Pavel Ustinov (Павел Устинов) (born 26 December 1995 in Krasnoyarsk Krai) is a Russian actor. He is well known for being arrested at the 2019 Moscow protests and then falsely accused of assaulting a police officer, despite videographic evidence proving his innocence. He was then sentenced to 3.5 years in prison. This has led to widespread public backlash, from teachers to priests, and has resulted in the Russian courts commuting his prison sentence and granting him parole.

==Biography==
Ustinov moved to Moscow after attending school. He graduated in 2017 from Konstantin Raikin's The Higher School of Performing Arts. After graduation, he served with the Russian National Guard and policed the 2018 FIFA World Cup.

He has starred in the television series Morozov and has come to star in Fyodor Bondarchuk's film Attraction (2017).

== 2019 Moscow protests ==
Ustinov was standing at Pushkin Square in August 2019 as he was surrounded and beaten by riot police amidst the 2019 Moscow protests. The protests were held in response to the rejection of many independent candidates by the Moscow City Election Commission (MCEC) in the 2019 election at Moscow City Duma and were the largest held in Russia after the 2011–2013 Russian protests. He was arrested and held on numerous charges in relation to the mass protests. The Tverskoy District Court found him guilty of dislocating a riot police's shoulder and sentenced him to 3.5 years in prison. However, the court did not review the videos showing Ustinov not participating in the protests nor attacking the police.

This ruling rallied a massive backlash from the public, including the city's theatre community, entertainment industry professionals, and the Russian Orthodox Church. The protest campaign to the ruling included director Andrey Zvyagintsev, former presidential candidate Ksenia Sobchak, and actors Danila Kozlovsky, Sergey Bezrukov, Maksim Vitorgan and Yelizaveta Boyarskaya. Actor Konstantin Raikin of the Satirikon Theater called it a "misunderstanding that could have a tragic end." The Memorial human rights group declared Ustinov a political prisoner.

On 18 September 2019 a queue to picket was held outside the Presidential Administration Office. In Russia, only a single person can demonstrate without prior permission.
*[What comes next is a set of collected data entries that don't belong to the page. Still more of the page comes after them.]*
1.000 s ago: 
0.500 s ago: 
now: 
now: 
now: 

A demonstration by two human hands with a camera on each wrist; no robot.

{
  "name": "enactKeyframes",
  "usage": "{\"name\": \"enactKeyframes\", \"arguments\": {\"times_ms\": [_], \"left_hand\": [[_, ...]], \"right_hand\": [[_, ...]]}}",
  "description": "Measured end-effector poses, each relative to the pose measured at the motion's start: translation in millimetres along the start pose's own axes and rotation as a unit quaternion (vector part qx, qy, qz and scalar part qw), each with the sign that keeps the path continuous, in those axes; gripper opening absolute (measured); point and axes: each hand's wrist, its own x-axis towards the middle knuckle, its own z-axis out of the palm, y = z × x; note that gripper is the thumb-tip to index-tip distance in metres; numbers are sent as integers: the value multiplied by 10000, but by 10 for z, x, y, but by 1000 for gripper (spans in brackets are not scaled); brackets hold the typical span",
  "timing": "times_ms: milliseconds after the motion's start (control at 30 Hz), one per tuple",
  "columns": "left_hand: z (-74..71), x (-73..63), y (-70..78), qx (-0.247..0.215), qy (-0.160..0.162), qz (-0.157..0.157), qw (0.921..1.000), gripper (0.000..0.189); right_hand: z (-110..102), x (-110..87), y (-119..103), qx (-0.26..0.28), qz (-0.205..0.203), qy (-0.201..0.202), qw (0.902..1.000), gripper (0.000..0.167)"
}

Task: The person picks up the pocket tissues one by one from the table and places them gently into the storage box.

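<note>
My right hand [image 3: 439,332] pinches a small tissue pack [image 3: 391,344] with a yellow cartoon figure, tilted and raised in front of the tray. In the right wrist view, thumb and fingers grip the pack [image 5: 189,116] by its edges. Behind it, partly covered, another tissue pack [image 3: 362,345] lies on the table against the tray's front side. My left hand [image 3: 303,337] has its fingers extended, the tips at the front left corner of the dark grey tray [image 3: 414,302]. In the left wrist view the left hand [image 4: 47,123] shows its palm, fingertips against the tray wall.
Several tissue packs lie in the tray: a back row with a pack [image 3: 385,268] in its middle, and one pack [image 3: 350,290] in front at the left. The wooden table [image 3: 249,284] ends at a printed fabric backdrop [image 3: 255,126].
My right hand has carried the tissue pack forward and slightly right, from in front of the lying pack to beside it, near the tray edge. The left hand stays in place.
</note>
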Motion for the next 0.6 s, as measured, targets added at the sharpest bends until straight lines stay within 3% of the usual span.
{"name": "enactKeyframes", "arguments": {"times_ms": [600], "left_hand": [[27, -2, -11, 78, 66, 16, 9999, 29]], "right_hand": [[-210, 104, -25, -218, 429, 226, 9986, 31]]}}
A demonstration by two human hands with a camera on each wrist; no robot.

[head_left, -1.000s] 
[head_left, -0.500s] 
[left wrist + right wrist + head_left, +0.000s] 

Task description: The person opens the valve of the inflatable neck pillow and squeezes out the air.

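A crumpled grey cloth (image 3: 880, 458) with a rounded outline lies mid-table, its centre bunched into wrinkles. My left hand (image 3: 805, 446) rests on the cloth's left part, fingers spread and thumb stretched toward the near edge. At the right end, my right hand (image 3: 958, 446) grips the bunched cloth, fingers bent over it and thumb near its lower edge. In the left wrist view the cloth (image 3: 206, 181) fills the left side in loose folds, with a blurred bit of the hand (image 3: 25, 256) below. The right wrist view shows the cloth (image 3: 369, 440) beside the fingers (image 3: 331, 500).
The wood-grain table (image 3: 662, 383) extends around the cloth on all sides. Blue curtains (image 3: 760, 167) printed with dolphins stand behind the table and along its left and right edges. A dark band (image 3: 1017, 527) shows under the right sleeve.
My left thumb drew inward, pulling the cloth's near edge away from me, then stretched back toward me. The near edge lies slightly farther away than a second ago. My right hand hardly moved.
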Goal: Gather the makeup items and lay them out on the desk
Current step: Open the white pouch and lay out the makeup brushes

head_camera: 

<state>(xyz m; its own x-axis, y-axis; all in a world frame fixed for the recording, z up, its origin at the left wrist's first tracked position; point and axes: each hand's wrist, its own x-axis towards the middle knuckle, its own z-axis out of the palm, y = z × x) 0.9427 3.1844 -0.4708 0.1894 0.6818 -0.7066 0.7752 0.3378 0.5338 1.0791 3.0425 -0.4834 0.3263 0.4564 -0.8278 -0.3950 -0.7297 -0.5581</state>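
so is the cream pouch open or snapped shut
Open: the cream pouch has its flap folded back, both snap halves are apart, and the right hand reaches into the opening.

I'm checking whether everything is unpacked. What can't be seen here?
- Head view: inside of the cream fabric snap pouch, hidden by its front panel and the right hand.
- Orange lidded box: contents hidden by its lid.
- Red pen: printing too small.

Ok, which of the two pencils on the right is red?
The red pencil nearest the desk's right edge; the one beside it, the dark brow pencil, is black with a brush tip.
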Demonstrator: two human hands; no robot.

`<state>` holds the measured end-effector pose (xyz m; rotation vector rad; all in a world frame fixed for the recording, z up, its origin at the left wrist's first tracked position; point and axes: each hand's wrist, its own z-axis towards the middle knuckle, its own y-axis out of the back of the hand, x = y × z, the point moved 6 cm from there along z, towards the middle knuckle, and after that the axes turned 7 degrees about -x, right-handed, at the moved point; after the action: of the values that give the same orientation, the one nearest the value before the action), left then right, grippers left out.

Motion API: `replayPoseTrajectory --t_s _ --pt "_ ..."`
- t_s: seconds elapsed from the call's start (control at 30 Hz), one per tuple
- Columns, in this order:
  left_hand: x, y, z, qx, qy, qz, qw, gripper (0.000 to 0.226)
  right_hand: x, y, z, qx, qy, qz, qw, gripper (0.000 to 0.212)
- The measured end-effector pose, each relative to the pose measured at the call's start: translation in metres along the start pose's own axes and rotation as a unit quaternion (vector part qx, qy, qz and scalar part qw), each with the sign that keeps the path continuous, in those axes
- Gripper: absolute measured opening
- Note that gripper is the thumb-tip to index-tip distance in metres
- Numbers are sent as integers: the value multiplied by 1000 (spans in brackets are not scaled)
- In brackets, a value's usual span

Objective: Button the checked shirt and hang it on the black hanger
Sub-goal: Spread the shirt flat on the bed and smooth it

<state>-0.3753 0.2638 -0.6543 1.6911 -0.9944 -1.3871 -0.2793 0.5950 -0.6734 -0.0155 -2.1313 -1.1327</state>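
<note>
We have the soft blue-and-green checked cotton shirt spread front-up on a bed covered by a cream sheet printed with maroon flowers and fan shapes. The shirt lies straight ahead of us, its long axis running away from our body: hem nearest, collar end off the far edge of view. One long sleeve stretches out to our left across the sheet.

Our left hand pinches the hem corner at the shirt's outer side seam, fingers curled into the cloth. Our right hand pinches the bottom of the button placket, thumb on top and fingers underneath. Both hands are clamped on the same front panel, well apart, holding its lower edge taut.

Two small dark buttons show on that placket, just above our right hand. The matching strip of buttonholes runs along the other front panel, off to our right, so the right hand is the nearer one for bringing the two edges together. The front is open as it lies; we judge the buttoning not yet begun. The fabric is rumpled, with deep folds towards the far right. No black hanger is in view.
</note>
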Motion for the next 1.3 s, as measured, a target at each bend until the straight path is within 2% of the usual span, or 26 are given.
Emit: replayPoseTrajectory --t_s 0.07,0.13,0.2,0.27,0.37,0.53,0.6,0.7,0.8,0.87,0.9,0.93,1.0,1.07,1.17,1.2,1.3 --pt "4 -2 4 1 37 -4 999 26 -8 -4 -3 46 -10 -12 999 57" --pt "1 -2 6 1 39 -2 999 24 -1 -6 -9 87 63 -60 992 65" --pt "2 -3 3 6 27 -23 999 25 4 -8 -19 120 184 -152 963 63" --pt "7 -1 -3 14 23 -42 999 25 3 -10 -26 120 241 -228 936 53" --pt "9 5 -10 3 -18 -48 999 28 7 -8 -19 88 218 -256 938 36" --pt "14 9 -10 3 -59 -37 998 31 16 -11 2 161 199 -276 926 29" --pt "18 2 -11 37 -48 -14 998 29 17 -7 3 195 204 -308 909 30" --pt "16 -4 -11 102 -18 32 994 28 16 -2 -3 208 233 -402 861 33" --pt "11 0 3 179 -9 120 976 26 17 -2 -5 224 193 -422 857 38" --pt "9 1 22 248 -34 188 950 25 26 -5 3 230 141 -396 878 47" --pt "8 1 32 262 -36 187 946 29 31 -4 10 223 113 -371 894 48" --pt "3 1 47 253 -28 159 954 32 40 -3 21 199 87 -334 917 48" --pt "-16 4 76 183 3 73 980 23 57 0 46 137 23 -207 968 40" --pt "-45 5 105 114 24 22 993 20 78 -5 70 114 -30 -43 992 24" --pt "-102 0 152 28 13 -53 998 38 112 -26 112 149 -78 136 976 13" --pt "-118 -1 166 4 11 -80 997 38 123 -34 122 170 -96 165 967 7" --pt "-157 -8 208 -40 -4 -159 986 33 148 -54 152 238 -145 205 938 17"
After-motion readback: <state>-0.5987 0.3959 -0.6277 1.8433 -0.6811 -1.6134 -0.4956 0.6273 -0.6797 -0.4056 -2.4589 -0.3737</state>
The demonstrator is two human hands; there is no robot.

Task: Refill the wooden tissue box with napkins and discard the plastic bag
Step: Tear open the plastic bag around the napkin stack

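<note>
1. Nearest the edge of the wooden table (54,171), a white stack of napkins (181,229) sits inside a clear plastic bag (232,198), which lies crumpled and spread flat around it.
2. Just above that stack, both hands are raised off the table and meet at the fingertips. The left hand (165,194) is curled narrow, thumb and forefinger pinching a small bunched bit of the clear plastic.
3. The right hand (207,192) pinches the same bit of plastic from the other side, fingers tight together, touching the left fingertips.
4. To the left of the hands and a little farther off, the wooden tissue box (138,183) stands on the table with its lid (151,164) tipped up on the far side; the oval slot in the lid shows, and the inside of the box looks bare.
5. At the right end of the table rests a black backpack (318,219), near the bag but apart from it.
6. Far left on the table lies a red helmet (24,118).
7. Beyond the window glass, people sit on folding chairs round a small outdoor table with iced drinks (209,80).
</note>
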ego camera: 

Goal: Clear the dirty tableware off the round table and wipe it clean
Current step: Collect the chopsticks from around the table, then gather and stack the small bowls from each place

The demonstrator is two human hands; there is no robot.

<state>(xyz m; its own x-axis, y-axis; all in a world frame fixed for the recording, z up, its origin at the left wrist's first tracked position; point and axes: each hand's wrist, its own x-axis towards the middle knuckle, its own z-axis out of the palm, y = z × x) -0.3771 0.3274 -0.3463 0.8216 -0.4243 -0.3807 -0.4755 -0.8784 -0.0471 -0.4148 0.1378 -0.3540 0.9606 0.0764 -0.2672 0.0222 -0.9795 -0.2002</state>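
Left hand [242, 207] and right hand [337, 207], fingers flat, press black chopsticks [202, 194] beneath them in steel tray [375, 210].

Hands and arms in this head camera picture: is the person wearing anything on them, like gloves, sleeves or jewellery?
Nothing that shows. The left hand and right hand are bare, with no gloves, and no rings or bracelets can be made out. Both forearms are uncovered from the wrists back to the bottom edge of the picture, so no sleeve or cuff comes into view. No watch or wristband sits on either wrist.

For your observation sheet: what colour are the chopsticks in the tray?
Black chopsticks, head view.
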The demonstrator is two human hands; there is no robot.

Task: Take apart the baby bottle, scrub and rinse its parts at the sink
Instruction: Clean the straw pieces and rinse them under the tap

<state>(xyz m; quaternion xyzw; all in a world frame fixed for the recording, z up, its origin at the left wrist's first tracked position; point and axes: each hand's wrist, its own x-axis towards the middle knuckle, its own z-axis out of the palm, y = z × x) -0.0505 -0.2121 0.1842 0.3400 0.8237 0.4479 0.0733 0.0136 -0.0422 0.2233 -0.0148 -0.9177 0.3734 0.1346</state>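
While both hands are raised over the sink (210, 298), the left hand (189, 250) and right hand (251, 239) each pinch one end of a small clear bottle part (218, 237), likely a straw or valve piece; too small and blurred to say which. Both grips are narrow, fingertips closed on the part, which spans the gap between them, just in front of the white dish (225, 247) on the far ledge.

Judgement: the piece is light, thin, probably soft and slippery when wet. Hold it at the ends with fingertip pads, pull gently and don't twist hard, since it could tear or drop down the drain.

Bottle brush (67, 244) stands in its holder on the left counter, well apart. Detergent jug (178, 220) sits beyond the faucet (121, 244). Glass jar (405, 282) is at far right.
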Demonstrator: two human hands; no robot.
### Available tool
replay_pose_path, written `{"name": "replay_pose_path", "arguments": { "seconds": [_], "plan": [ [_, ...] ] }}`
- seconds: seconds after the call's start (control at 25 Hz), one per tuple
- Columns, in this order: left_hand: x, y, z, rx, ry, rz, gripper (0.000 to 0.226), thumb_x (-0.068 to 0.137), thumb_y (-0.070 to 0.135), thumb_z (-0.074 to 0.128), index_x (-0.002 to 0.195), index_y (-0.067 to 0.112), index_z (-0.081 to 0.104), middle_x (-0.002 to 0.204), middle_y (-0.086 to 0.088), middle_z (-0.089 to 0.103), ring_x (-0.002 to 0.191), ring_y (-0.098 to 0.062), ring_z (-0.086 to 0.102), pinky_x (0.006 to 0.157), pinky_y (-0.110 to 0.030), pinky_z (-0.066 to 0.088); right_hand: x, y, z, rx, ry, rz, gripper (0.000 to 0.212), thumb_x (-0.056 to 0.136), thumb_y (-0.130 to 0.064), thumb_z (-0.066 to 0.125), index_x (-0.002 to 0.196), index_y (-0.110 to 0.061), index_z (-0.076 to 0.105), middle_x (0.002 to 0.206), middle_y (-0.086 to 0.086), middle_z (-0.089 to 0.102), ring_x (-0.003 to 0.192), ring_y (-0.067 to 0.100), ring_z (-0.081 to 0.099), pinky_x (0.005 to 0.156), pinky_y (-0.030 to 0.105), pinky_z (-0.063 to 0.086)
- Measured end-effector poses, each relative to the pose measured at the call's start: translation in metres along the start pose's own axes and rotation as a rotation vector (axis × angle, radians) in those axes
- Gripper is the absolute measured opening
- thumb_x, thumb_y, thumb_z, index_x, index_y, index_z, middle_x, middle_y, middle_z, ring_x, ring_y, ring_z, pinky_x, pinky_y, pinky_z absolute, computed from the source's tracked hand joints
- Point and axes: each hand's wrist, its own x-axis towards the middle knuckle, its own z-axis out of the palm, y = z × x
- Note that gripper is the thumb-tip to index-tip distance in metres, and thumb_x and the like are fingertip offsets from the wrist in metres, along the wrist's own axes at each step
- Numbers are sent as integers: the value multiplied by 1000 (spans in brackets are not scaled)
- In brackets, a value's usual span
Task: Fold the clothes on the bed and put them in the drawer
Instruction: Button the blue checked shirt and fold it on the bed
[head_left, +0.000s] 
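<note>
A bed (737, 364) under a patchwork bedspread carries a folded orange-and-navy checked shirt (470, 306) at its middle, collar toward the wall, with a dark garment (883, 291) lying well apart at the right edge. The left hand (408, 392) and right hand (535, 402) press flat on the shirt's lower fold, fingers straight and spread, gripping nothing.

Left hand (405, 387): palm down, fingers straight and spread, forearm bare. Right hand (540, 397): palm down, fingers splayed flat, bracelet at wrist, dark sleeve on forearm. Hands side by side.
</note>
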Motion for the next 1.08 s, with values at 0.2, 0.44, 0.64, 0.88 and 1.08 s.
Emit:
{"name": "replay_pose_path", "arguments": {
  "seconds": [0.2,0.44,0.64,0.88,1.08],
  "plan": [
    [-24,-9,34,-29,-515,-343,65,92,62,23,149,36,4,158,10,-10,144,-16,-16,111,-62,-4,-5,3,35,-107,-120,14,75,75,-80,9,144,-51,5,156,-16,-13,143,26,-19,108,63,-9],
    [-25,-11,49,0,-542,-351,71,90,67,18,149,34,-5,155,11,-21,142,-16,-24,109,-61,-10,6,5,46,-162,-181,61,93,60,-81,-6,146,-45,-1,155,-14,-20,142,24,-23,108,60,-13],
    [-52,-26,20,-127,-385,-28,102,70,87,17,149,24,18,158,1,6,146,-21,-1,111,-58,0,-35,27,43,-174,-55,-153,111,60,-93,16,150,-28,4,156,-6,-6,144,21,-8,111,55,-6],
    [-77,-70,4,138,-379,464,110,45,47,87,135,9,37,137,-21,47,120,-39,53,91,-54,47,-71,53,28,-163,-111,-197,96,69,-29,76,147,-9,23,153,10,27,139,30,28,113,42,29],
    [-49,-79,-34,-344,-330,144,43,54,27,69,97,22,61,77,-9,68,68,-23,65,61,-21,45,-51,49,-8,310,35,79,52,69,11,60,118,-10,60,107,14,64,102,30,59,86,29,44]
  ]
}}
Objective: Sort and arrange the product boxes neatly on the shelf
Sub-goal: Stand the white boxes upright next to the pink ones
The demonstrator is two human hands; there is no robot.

On 20 September 2019 Ustinov was released pending trial, citing his previous military service and personal recommendation from Konstantin Raikin. The prosecutors also changed their stance amidst escalating protests, saying that while they do not dispute Ustinov's guiltiness, they admit that the sentence is too harsh. They had originally asked for six years of prison time. The court also agreed to review video at the later trial.

His case was later commuted to a one-year suspended sentence, granting him parole, by an appeal court.